# TASK REQUIREMENTS
Beginning with the opening line, restate the following material exactly, up through the line that contains "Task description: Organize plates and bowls".

# PROVIDED DATA
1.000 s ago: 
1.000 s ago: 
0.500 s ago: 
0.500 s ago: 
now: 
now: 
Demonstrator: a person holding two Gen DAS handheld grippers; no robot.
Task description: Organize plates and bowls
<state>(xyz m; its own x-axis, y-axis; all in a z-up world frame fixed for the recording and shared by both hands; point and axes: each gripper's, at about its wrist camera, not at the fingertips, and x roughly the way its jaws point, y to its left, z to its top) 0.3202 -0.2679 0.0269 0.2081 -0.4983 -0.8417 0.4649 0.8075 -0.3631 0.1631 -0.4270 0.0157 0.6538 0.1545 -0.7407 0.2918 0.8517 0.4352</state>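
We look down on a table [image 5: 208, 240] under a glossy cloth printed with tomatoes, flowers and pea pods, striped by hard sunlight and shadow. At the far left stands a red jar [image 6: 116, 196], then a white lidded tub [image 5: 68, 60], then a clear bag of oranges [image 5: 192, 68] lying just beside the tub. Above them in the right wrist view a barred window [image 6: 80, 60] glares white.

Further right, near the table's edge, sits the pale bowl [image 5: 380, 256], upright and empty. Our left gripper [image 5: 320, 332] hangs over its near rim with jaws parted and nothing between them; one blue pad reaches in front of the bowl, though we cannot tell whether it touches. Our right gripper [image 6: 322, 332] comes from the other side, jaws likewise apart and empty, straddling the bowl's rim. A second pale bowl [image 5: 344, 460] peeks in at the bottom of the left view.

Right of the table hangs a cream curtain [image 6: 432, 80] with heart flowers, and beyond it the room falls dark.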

# TASK RESPONSE
1.000 s ago: 
1.000 s ago: 
0.500 s ago: 
0.500 s ago: 
now: 
now: 
Demonstrator: a person holding two Gen DAS handheld grippers; no robot.
Task description: Organize plates and bowls

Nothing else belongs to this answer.